Cette stratégie n’est possible que dans le cadre d’une protection renforcée des sujets à risque (pour qui le taux de létalité est bien supérieur) et d’une circulation du virus clairement exposée et assumée par la population active, peu impactée par la maladie, acceptant le risque plutôt que d’en avoir peur, permettant de maintenir l’enseignement et l’activité économique.
En effet, l’expérience acquise montre que la grande majorité des patients qui occupent les lits de réanimation sont issus du même groupe de facteurs de risques, qu’ils soient actifs ou pas ; c’est donc à ce niveau qu’il me semble fondamental d’agir pour éviter les hospitalisations, en assurant une protection renforcée : double masque (visité-visiteur), vaccination ou à défaut incitation forte à un respect du maintien à domicile, avec aide au portage des repas ou livraison des courses par l’intermédiaire des CCAS ou prestataires familiaux et privés, suivi médical et paramédical assuré par les effectifs libéraux, possibilité d’hébergement temporaire en EHPAD avec aides financières pour les personnes isolées (coût pour la société d’une journée en réanimation = 15 jours à un mois d’hébergement en EHPAD)…
Cette stratégie différente et réalisable (ces personnes à risques sont souvent déjà enregistrées dans les communes pour le suivi de la canicule) permettrait de soulager efficacement et durablement les structures de soin dans l’attente de leur réaménagement.

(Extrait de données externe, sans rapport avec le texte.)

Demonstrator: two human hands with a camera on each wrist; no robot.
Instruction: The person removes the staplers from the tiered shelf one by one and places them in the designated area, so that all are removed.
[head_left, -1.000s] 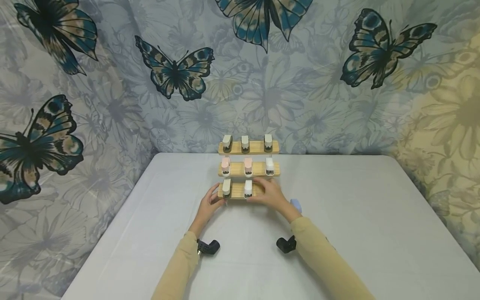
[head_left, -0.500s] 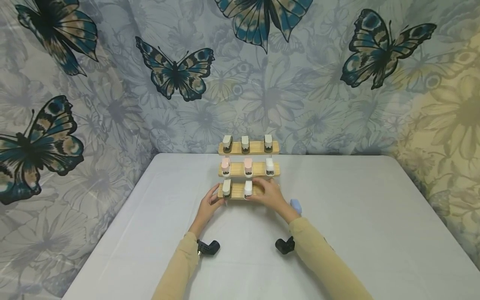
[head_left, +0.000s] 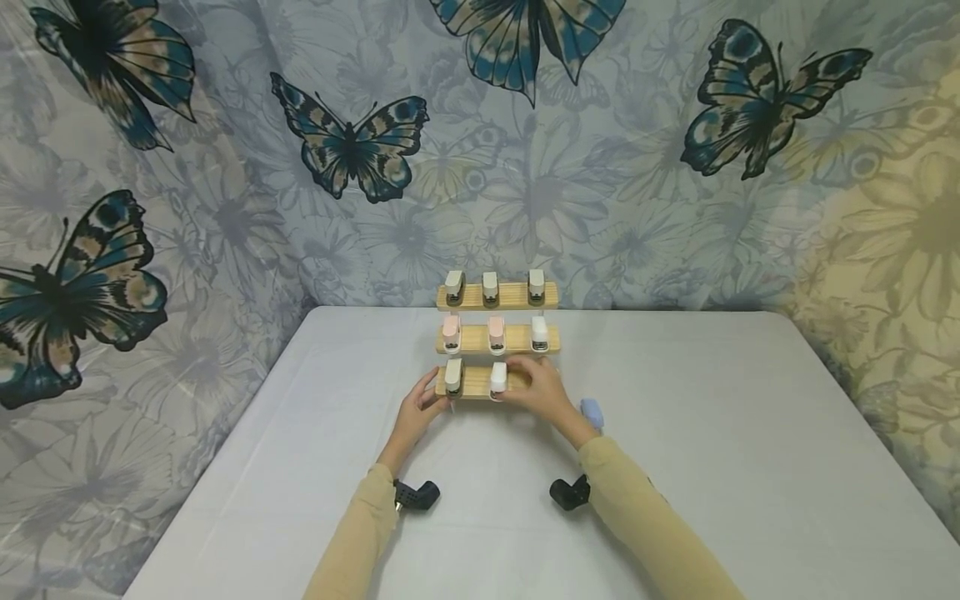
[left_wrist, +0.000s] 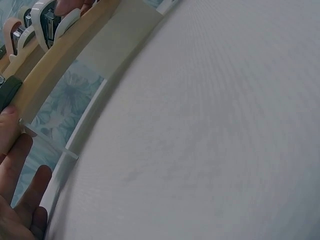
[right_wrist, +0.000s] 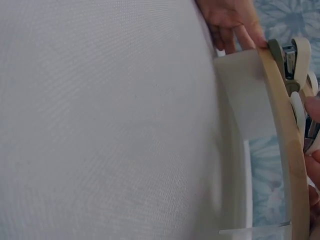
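Note:
A three-tier wooden display rack (head_left: pixel 474 383) stands on the table with small staplers along its shelves. My left hand (head_left: pixel 417 415) grips the left end of the lowest shelf, thumb at the front edge; in the left wrist view its other fingers (left_wrist: pixel 34 190) spread below the board. On that shelf my right hand (head_left: pixel 542 390) pinches a white stapler (head_left: pixel 498 375), standing right of the shelf's middle. A cream stapler (head_left: pixel 453 375) stands at the shelf's left end. The right wrist view shows only part of my right hand (right_wrist: pixel 314 167), at the frame edge.
The middle shelf bears two pink staplers (head_left: pixel 497 331) and a white one (head_left: pixel 539 332); pale staplers (head_left: pixel 536 284) stand on the top shelf. A light blue object (head_left: pixel 592 412) lies beside my right wrist. A butterfly-patterned cloth (head_left: pixel 600 208) hangs behind the white table (head_left: pixel 712 433).
The white stapler in my right hand has shifted slightly to the right along the lowest shelf. My left hand has stayed in place.

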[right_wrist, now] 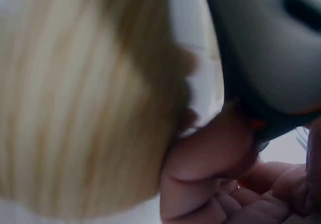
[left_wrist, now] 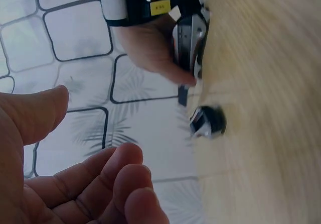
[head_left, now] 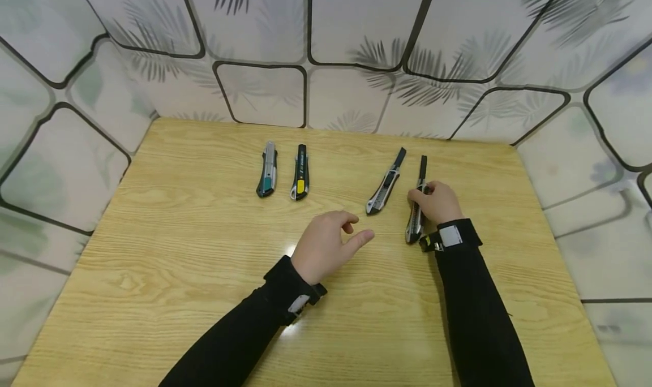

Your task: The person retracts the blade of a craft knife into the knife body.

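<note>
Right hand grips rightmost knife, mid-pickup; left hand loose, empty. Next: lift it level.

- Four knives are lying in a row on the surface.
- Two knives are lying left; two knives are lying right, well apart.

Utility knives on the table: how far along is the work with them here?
Looks done: the teal knife and yellow knife lie with no blade showing. In hand: the right hand grips the rightmost knife, dark blade out. Left: the silver knife, blade also out. The left hand hovers empty.
</note>
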`<state>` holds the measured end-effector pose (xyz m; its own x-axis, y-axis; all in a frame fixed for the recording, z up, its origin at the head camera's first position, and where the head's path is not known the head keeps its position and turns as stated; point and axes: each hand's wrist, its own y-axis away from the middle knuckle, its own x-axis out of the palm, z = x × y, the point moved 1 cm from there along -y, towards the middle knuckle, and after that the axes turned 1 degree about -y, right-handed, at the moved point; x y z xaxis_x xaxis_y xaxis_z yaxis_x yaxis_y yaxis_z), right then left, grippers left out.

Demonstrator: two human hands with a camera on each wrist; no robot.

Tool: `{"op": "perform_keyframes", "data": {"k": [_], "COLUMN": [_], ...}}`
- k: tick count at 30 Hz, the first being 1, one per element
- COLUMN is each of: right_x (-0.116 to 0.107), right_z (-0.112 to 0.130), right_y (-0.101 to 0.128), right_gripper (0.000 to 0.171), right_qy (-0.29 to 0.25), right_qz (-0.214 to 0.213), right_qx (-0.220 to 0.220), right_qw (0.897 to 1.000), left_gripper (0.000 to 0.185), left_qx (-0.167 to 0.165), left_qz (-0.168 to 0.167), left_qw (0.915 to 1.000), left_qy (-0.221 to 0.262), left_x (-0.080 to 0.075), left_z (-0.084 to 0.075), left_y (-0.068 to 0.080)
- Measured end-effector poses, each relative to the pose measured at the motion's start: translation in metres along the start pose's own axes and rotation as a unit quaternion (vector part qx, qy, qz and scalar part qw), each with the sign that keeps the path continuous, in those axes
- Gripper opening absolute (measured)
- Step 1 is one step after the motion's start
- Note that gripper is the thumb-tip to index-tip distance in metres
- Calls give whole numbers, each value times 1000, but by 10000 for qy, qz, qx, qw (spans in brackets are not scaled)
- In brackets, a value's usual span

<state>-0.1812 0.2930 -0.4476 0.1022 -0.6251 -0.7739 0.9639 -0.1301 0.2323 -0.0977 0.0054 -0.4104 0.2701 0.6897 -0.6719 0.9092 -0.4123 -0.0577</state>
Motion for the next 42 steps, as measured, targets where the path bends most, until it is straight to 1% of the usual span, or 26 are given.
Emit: {"op": "perform_keyframes", "data": {"k": [2, 4, 6, 8, 11, 13, 14, 17, 20, 22, 24, 27, 30, 35, 38, 42], "right_x": [-2, -2, 0, 2, 1, 0, -2, -4, -3, -1, 2, 8, 13, 15, 15, 17], "right_z": [9, 25, 46, 68, 95, 108, 113, 122, 125, 126, 127, 128, 128, 129, 129, 129], "right_y": [8, 17, 27, 38, 56, 66, 70, 79, 83, 83, 82, 81, 80, 82, 81, 81], "right_gripper": [40, 42, 41, 37, 29, 24, 23, 21, 26, 29, 32, 34, 34, 33, 32, 33], "right_qy": [-409, -894, -1401, -1758, -1949, -2076, -2223, -2745, -3291, -3493, -3597, -3676, -3790, -3912, -3929, -4053], "right_qz": [-85, -143, -49, 114, 234, 165, 128, -28, -25, 24, 98, 169, 188, 169, 204, 339], "right_qx": [-202, -473, -879, -1351, -2017, -2269, -2341, -2359, -2229, -2127, -2035, -1896, -1795, -1763, -1792, -1840], "right_qw": [9989, 9948, 9862, 9750, 9596, 9514, 9464, 9322, 9176, 9126, 9105, 9103, 9076, 9031, 9017, 8948], "left_gripper": [52, 58, 65, 70, 65, 56, 50, 34, 24, 20, 19, 19, 20, 21, 21, 22], "left_qx": [-56, -172, -313, -401, -414, -351, -307, -162, -81, -42, -14, 1, 0, 76, 77, -52], "left_qz": [54, 130, 224, 250, 165, 76, 63, 220, 479, 560, 532, 421, 337, 200, 158, 174], "left_qw": [9998, 9989, 9970, 9947, 9920, 9913, 9911, 9876, 9805, 9770, 9775, 9804, 9829, 9869, 9875, 9854], "left_qy": [194, 410, 666, 909, 1185, 1267, 1292, 1547, 1905, 2055, 2041, 1922, 1811, 1596, 1567, 1692], "left_x": [2, 2, 2, 1, -2, -4, -5, -6, -6, -6, -6, -6, -6, -4, -3, -5], "left_z": [2, 3, 3, 4, 5, 5, 6, 6, 3, 2, 0, -2, -2, 0, 0, -2], "left_y": [0, 0, 0, -1, -2, -3, -3, -3, -1, -1, 0, 0, 0, -2, -2, -3]}}
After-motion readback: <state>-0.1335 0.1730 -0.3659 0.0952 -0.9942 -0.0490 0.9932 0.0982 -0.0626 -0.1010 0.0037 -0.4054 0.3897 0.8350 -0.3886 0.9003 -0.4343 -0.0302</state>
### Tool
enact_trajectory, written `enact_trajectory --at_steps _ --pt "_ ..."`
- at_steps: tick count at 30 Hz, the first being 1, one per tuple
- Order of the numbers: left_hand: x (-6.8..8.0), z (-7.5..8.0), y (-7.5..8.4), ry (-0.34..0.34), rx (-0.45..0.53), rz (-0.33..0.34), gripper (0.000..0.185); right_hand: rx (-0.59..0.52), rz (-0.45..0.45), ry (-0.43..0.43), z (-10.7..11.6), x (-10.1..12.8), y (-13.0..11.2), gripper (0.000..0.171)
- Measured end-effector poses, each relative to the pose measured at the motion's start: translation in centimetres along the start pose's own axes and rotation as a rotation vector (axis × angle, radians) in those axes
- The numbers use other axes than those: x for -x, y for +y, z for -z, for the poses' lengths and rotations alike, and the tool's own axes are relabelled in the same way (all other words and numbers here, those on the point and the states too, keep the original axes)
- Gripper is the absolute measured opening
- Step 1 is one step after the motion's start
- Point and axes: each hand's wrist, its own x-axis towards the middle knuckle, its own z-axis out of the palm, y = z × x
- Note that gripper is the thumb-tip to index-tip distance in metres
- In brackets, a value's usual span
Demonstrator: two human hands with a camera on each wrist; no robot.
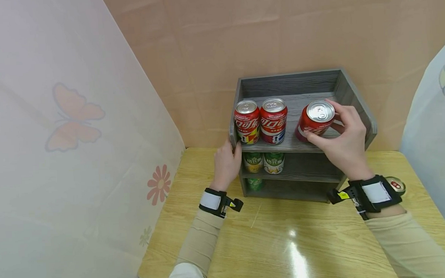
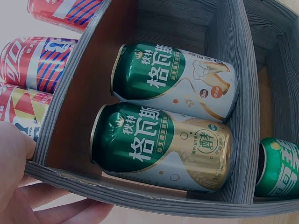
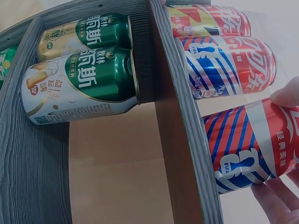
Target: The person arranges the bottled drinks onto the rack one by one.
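A grey wooden three-tier shelf (image 1: 291,85) stands on the table. My left hand (image 1: 226,161) grips its left side panel at the front edge. In my right hand (image 1: 345,142), thumb and fingers hold a red cola can (image 1: 313,126), slightly tilted, at the right of the top tier. Two more red cola cans, one with yellow markings (image 1: 247,123) and one with blue (image 1: 274,122), stand side by side at that tier's left. Below them, the middle tier holds a gold-and-green kvass can (image 2: 163,149) and a white-and-green one (image 2: 173,81).
A green can (image 2: 282,165) stands at the left of the bottom tier. Partly hidden behind my right wrist, another can (image 1: 397,184) is on the wooden table (image 1: 267,236). A tan backdrop (image 1: 222,39) rises behind the shelf; a patterned white sheet (image 1: 108,169) hangs at left.
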Motion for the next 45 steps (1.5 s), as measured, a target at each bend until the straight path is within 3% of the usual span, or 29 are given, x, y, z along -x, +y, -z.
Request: enact_trajectory --at_steps 11,27,45 --pt "0.0 0.0 0.1 0.009 0.0 -0.006 0.022 0.031 0.011 -0.008 -0.9 -0.3 3.1 0.085" --pt "0.0 0.1 0.2 0.018 -0.008 -0.008 0.021 0.058 -0.004 -0.075 -1.8 -1.0 3.0 0.084" --pt "0.0 0.0 0.1 0.012 -0.019 0.008 0.022 0.101 -0.021 -0.091 -2.3 -1.5 3.5 0.08"
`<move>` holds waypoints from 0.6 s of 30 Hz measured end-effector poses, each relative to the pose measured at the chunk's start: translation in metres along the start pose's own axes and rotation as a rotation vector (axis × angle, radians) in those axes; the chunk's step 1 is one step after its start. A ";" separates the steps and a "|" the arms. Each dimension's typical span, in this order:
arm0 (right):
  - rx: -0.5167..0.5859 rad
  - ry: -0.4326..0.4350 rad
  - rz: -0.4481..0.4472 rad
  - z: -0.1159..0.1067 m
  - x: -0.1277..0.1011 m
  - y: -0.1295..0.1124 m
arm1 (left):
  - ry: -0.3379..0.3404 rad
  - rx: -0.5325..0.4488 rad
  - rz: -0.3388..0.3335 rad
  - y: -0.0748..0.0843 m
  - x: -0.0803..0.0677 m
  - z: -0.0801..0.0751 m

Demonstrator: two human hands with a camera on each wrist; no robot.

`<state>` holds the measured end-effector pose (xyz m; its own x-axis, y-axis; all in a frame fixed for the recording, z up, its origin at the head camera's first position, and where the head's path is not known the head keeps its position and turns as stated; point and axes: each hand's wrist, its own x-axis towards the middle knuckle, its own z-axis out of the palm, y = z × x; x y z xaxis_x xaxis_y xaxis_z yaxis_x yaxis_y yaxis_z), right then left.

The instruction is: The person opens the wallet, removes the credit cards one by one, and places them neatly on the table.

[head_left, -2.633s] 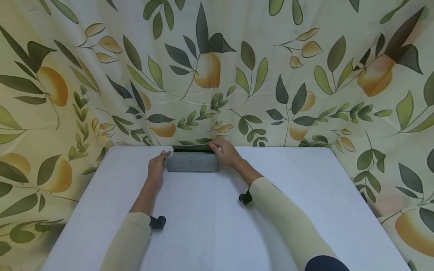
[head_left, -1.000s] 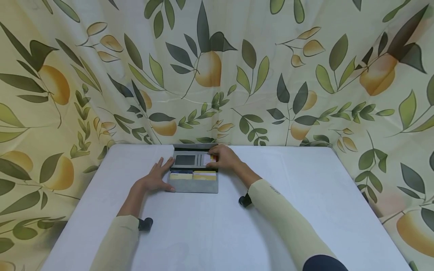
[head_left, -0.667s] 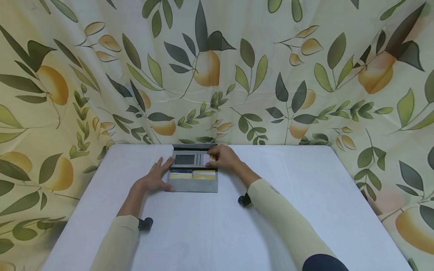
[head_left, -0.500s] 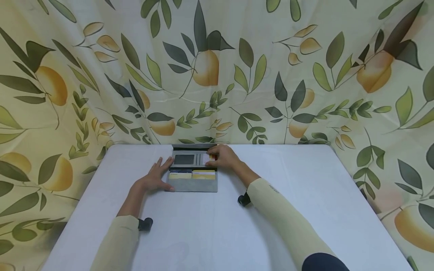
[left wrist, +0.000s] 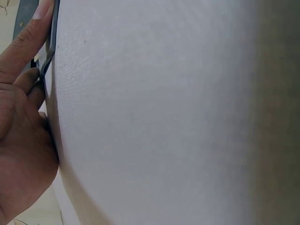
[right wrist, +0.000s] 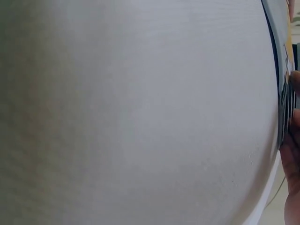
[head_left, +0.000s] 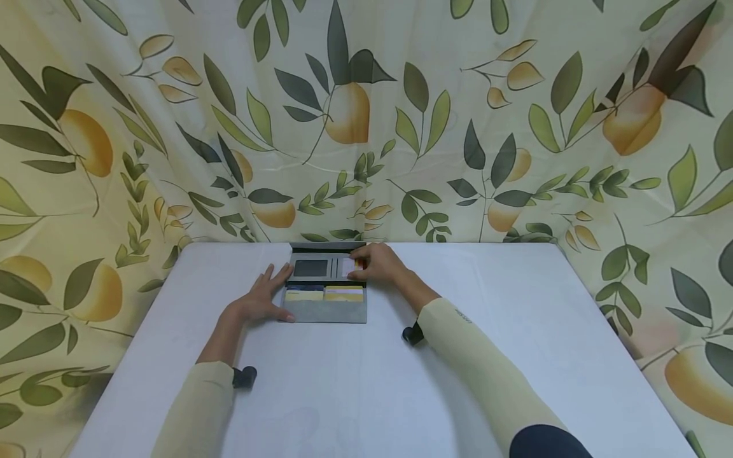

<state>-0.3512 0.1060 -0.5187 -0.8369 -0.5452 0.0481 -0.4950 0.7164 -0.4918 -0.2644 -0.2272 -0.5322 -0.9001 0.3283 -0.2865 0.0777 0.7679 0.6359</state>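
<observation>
A grey wallet lies unfolded near the far side of the white table. Its upper panel has a dark window, and several cards stick up from slots in the lower panel. With fingers spread, my left hand rests along the wallet's left edge, thumb on the lower corner. My right hand pinches at a whitish card with a red and yellow part, at the upper panel's right end; the fingers partly hide it. The right wrist view shows only some fingers at the wallet's layered edge.
The white table reaches back to a leaf-and-fruit curtain, which hangs behind and at both sides. A dark flap of the wallet stands at the table's back edge. Small black cameras sit on both wrists.
The wallet was folded 2.6 seconds ago, then was opened towards me. My left hand spread onto its left edge, and my right hand moved down to the card. Both hands have since stayed nearly still.
</observation>
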 end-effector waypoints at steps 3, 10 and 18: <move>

À ce stade apparait la notion de mesure non constitutionnelle.
Le rôle du médecin est de prévenir et soigner. Je ne vois pas de discrimination lorsqu’on propose à une population identifiée d’augmenter ses chances de survie : c’est ce que nous faisons quotidiennement dans toutes les campagnes de dépistage du cancer et les vaccinations ciblées.
Le rôle du politique n’est-il pas de faire évoluer la Constitution lorsque la gravité de la situation l’exige ?
Changeons de direction avant qu’il ne soit trop tard.
Un vaccin, dont l’efficacité et l’innocuité ne peuvent à ce jour être totalement assurées sur la population générale, ne peut être la seule solution. S’il semble évident que son utilisation soit une priorité pour protéger les populations à risque, il y a malheureusement fort à parier que sa diffusion à grande échelle ne soit effective qu’au moment où l’épidémie s’éteindra de manière naturelle.
Médecin et citoyen européen, je pense que dans un climat passionnel qui se rapproche de la panique, il est temps de revenir la tête froide sur les expériences récentes et de se poser les bonnes questions.